Wednesday, October 16, 2013

dönüşüm

"Nasılsın?"


  Telefonda bu yazıyı görür görmez şok olmuştum aslında. İçimdeki sevgi, nefret, özlem birden çoğaldı. Baktım kaldım telefona öylece. Cevap veremedim bir süre. Yılların yorgunluğu var üzerimde, tek bir soru ile bütün yorgunluğumu hatırlattı bana.
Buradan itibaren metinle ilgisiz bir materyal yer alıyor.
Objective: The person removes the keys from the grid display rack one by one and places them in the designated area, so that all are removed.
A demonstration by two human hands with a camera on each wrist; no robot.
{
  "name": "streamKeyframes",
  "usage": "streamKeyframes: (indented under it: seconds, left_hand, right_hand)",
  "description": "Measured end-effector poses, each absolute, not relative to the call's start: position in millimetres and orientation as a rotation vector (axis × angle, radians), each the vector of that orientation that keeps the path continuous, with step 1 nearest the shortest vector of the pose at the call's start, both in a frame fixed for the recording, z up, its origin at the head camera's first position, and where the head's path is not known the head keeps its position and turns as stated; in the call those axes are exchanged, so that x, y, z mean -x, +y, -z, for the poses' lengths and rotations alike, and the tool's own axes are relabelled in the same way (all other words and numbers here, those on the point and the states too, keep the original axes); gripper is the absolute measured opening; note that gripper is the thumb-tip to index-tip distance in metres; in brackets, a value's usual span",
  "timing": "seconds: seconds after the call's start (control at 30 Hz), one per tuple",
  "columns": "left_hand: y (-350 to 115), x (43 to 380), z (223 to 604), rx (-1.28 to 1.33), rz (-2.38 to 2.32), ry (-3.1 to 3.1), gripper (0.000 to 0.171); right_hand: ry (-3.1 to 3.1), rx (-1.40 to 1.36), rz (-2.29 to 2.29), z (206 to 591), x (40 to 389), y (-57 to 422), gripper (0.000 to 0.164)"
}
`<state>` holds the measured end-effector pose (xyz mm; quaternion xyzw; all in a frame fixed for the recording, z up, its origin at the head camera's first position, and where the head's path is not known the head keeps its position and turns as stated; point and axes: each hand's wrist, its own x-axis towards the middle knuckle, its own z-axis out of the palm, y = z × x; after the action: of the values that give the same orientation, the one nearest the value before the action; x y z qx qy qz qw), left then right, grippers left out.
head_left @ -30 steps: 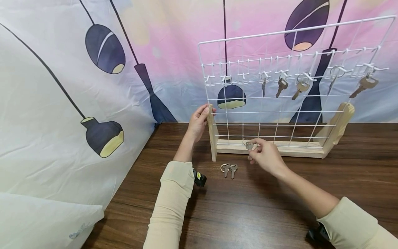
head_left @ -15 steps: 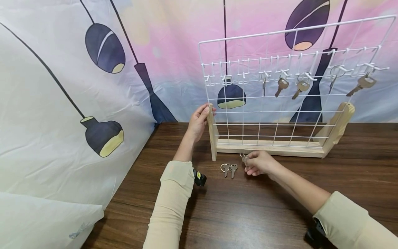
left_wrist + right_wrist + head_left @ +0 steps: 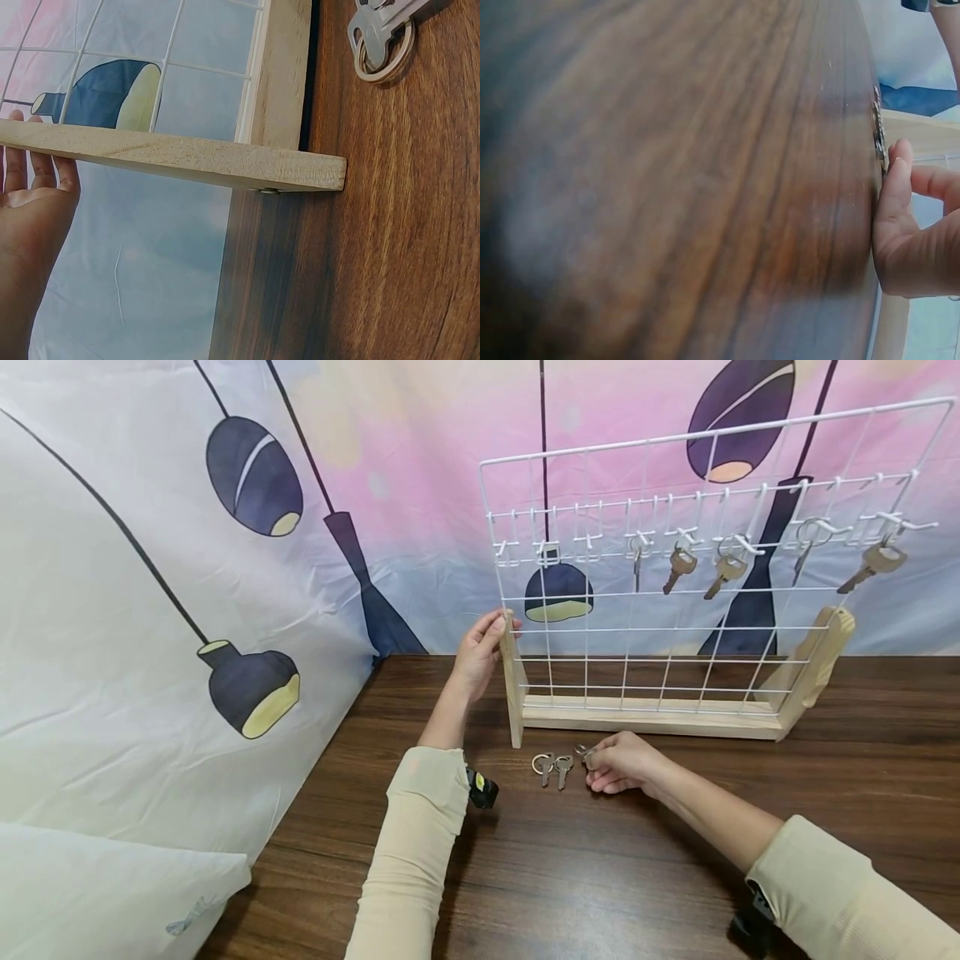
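Note:
My left hand (image 3: 478, 653) grips the top of the left wooden upright (image 3: 513, 693) of a white wire rack (image 3: 622, 629), thumb in front and fingers behind. In the left wrist view its fingers (image 3: 45, 171) reach behind the wood. Low at the table in front of the rack, my right hand (image 3: 624, 763) pinches a key (image 3: 587, 760) whose ring sticks out to the left; the fingers hide much of the key. Just left of it two keys with rings, one key (image 3: 546, 770) and another key (image 3: 563, 772), lie side by side on the table.
Several keys, such as a brass-coloured key (image 3: 726, 577), hang from white hooks along the rack's upper part. Hooks at its left end, like the hook (image 3: 587, 543), carry nothing. Behind the dark wooden table (image 3: 585, 877) hangs a printed cloth (image 3: 420, 485).
My right hand has come down from the rack's base board to the table, bringing the key beside the other two. The left hand stays on the upright. The rightmost hanging key has swung slightly.

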<state>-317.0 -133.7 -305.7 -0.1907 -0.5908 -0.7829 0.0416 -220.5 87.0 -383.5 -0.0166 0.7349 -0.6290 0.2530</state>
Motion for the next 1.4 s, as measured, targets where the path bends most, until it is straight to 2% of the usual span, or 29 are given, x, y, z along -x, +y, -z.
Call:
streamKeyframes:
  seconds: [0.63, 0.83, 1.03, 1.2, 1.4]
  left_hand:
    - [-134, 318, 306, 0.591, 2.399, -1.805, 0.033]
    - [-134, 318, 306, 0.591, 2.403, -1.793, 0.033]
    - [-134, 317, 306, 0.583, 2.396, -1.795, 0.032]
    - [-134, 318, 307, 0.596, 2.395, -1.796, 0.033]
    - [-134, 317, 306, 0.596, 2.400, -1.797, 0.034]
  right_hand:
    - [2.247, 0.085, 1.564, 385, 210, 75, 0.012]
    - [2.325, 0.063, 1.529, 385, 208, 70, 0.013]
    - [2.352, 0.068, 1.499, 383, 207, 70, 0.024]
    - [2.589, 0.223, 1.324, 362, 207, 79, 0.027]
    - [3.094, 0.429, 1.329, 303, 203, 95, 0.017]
  Aslında ne yüzle mesaj attığını merak etmiyor değildim. Ama yine de cevap vermemeyi, ölüye yatmayı yeğledim. Onca zaman sonra rehberimde kayıtlı olmamasına rağmen numarasının ezberimde olmasının bana verdiği yetkiye dayanarak o olduğunu hemen anladım. Amacını anlayamadım. Acaba neydi? Merak mı etmişti beni? Yoksa hâla unutup unutmadığımı mı merak ediyordu? Yahut amacı yazdığı gibi sadece nasıl olduğumu öğrenmek miydi? Kafamda milyonlarca soruyla uykuya dalmaya çalıştım, yapamadım. Ve hemen bir klişe cevap tuşladım kendisine;
"İyiyim, teşekkürler. Fakat tanıyamadım?"
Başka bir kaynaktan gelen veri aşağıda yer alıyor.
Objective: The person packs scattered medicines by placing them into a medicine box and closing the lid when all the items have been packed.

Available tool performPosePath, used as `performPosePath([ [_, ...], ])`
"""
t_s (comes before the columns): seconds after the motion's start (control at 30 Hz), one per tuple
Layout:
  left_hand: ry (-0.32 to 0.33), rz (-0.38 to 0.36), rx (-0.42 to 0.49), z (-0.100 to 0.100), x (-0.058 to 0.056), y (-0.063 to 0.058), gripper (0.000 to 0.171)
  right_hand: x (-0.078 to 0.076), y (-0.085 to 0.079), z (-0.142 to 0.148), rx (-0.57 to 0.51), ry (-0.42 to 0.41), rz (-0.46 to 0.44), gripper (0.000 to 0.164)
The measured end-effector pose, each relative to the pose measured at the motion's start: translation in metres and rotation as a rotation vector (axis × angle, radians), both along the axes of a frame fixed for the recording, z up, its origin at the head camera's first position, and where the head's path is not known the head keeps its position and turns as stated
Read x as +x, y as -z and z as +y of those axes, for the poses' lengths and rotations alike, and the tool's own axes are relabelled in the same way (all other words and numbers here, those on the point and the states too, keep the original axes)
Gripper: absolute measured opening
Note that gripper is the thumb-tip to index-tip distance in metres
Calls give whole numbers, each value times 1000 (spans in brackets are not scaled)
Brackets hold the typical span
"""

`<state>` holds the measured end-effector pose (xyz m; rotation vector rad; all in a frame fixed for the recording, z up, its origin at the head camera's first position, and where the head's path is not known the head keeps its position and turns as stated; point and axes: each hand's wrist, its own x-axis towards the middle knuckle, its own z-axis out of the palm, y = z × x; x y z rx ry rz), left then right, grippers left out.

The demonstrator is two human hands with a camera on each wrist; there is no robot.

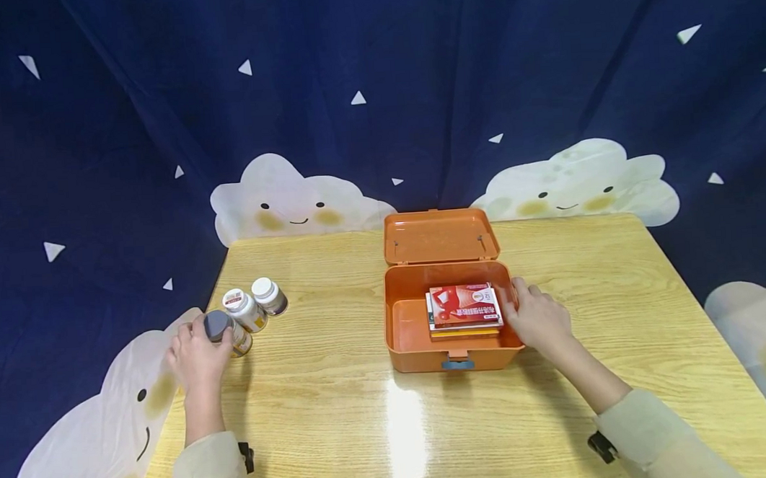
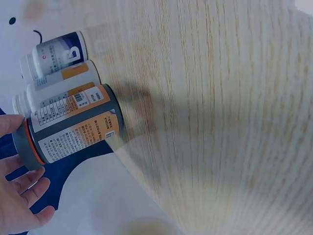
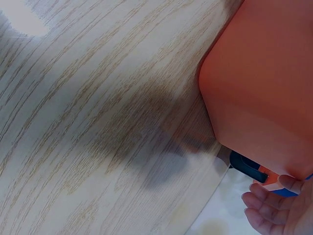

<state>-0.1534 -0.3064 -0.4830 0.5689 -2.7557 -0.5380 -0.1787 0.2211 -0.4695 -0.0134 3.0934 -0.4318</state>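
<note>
At the table's left edge my left hand holds a dark jar by its grey lid, thumb on one side and fingers on the other. The jar has an orange and white label. Beside it stand a white bottle and a smaller white-capped bottle. My right hand grips the right rim of an open orange box, thumb over the inner side. Inside the box, towards the right, lies a stack of flat medicine packets with a red packet on top.
The box's lid is tilted back behind it, and a blue-grey latch hangs at its front. Wood-grain table lies between the bottles and the box. A dark blue curtain with cloud shapes borders the table.
</note>
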Motion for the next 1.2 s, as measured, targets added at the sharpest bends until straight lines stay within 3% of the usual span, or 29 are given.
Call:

Cevap bekledim bir süre. Cevap vereceğinden adım gibi emin olduğum hâlde cevap vermemesinden korktum. İçim içimi kemirdi. Ve sonunda beklediğim cevap geldi;
"Boşver..."

Sustum bir süre, pişmanlık taşıyordu kalbinde, anladım. Sustum. Cevap vermedim. Cevap verilecek bir şeyi yoktu "boşver"in. Geri dönmek istiyordu belli ki. Özlemişti beni. Benimle olmak istiyordu. Fakat benim tekrar ona feda edecek kalbim, duygularım, zamanım, "aşk"ım yoktu...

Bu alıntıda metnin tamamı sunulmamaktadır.